Tag: 18. August 2010

Beweis – Kündigung per Einschreiben/Rückschein?

Gepostet am Aktualisiert am


Beweis – Kündigung per Einschreiben/Rückschein?

Häufig liest man in Internetforen, dass man Kündigungen per Einschreiben/Rückschein schicken „muss“, denn nur so könne man den Zugang der Kündigung oder einer anderen Willenserklärung nachweisen. Falls der Arbeitnehmer oder dessen Rechtsanwalt dann im Kündigungsschutzprozess den Zugang der Kündigung (z.B. denkbar, wenn es zwei Kündigungen nacheinander gegeben hat und der Zugang der ersten wird bestritten) bestreitet, dann könne man zweifelsfrei den Zugang der Kündigungserklärung ja durch das Einschreiben/Rückschein nachweisen. Dem ist aber nicht so.

Zugangsnachweis durch Einschreiben/Rückschein ?

Das Einschreiben/ Rückschein beweist in der Regel den Zugang eines Schreiben – Kündigung – nicht. Mit dem Einschreiben kann man (unter Umständen) nachweisen, dass ein bestimmter Briefumschlag zugegangen ist, nicht aber den Inhalt eines Briefes. Es ist ja auch möglich, dass z.B. der Absender irrtümlich in den Briefumschlag gar nichts oder leere Blätter oder ein anderes Schreiben. Im Übrigen beweist die Notiz des Postboten über die Zustellung als Privaturkunde ohnehin nur, dass der Postbote diese Erklärung abgegeben hat, nicht aber die inhaltliche Richtigkeit.

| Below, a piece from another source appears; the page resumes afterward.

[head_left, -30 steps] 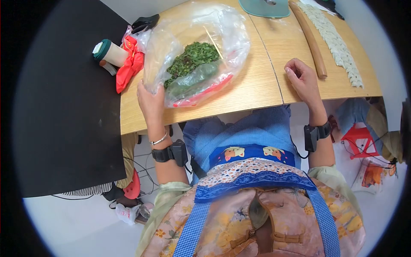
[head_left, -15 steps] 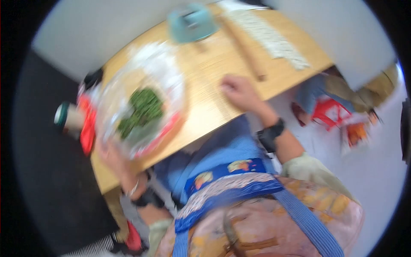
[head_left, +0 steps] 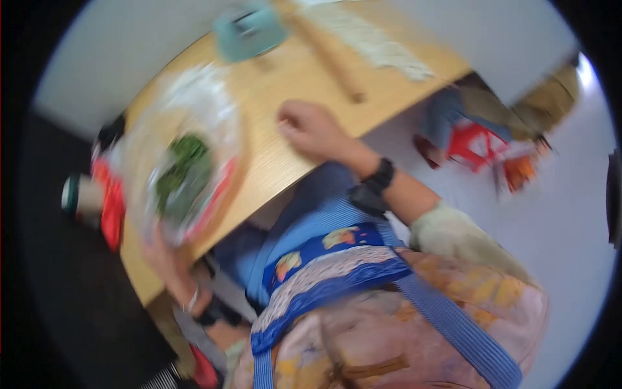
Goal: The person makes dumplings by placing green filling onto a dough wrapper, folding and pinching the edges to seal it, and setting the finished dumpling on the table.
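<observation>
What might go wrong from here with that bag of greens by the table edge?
The plastic bag of greens sits near the table's front edge with the left hand at its lower end, so it might slide off. The picture is blurred, so the grip is unclear. The rolling pin lies beyond the right hand and may roll if bumped.

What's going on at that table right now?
A person sits at a wooden table. The left hand is at the near edge of a clear plastic bag of chopped greens; the blur hides its grip. The right hand rests loosely curled on the tabletop, empty. A rolling pin lies beyond it.
</observation>
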Demonstrator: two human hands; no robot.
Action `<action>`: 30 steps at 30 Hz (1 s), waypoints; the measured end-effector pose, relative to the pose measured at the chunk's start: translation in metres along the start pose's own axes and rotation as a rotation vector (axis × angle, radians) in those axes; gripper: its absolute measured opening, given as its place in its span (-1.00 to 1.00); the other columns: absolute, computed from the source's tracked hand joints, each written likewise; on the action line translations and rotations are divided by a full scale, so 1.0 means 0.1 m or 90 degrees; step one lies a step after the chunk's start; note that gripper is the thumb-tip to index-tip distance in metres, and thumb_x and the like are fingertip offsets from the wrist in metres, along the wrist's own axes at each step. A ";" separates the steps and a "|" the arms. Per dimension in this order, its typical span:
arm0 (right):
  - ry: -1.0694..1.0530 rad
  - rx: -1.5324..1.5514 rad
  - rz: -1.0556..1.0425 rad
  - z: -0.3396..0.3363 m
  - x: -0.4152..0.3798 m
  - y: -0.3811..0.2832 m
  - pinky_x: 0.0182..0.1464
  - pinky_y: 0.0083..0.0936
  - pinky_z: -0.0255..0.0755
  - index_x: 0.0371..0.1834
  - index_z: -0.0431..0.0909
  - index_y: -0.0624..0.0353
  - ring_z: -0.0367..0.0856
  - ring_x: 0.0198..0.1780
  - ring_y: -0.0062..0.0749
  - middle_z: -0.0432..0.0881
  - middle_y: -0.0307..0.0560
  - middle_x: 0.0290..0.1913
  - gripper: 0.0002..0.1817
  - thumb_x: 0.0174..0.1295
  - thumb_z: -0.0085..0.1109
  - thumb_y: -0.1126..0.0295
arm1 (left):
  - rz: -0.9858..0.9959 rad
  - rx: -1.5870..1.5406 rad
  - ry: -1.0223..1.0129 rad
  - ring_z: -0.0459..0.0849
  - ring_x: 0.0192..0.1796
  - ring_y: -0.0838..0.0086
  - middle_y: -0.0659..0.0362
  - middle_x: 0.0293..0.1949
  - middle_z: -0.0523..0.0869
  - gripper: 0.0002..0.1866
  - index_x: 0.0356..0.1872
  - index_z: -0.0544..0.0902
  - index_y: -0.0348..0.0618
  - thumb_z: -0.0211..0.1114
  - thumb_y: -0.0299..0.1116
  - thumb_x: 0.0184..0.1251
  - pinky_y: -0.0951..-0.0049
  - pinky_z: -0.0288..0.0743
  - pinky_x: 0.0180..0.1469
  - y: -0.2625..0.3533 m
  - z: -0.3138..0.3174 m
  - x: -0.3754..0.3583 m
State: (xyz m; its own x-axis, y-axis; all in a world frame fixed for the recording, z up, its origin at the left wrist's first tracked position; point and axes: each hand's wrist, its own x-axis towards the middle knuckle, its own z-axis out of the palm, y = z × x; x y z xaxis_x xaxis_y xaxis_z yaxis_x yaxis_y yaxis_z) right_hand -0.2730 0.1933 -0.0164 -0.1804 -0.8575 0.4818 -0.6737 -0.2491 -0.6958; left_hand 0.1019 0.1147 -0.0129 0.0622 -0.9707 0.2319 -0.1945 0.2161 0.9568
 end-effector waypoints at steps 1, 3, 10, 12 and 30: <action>0.009 -0.020 -0.084 0.05 0.03 -0.15 -0.19 -0.28 0.47 -0.22 0.55 0.22 0.59 -0.25 -0.14 0.59 0.05 -0.28 -0.79 0.09 0.23 0.39 | -0.012 -0.091 0.014 0.64 -0.01 0.38 0.06 0.02 0.66 -0.58 0.15 0.54 -0.39 0.28 -0.37 0.33 0.38 0.51 0.05 -0.04 0.00 0.05; 0.007 -0.054 -0.226 0.12 0.07 -0.44 -0.01 -0.24 0.44 -0.09 0.53 0.23 0.55 -0.05 -0.09 0.57 0.05 -0.11 -0.65 0.04 0.28 0.39 | 0.009 -0.067 0.014 0.66 -0.06 0.45 0.11 -0.04 0.68 -0.62 0.12 0.55 -0.36 0.29 -0.40 0.33 0.44 0.52 0.01 0.07 0.03 0.02; -0.135 -0.084 -0.408 0.67 0.11 -1.04 0.43 -0.18 0.16 0.32 0.32 0.27 0.31 0.36 0.01 0.41 0.11 0.25 -0.25 -0.02 0.34 0.34 | 0.016 -0.236 -0.008 0.68 -0.03 0.49 0.09 -0.09 0.72 -0.71 0.07 0.54 -0.32 0.20 -0.43 0.39 0.45 0.53 0.03 0.15 0.11 -0.08; -0.184 -0.118 -0.388 0.78 0.09 -1.03 0.37 -0.13 0.21 0.35 0.27 0.29 0.39 0.26 0.00 0.46 0.11 0.17 -0.21 -0.01 0.35 0.36 | -0.007 -0.267 0.004 0.68 -0.02 0.45 0.06 -0.06 0.71 -0.71 0.09 0.52 -0.32 0.16 -0.45 0.40 0.41 0.54 0.04 0.19 0.14 -0.08; -0.095 -0.064 -0.457 1.22 -0.18 -0.96 -0.16 -0.36 0.36 -0.39 0.53 0.12 0.50 -0.18 -0.29 0.51 -0.18 -0.36 -0.92 0.04 0.11 0.40 | -0.031 -0.221 0.063 0.63 -0.11 0.45 0.11 -0.09 0.65 -0.61 0.16 0.47 -0.34 0.21 -0.52 0.32 0.46 0.50 -0.06 0.07 0.03 0.02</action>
State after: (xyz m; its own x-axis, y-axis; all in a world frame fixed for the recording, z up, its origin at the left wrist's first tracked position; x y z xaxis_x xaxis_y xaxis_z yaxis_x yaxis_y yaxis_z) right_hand -0.1172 0.1780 -0.0234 0.4241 -0.5534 0.7169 -0.6534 -0.7351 -0.1809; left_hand 0.0978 0.1141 -0.0065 0.1611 -0.9697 0.1836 0.1538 0.2084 0.9659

Zugangsnachweis über zusätzlichen Zeugen

Der Nachweis des Zuganges wird aber in der Regel gelingen, wenn ein Zeuge bekunden kann, dass gerade dieses Schreiben (z.B. Kündigung) in den Briefumschlag getan hat und er diesen Brief selbst zu Post gebracht hat. Dann kann nicht mehr mit Erfolg behauptet werden, dass das Schreiben nicht zugegangen ist oder etwas anderes im Briefumschlag war.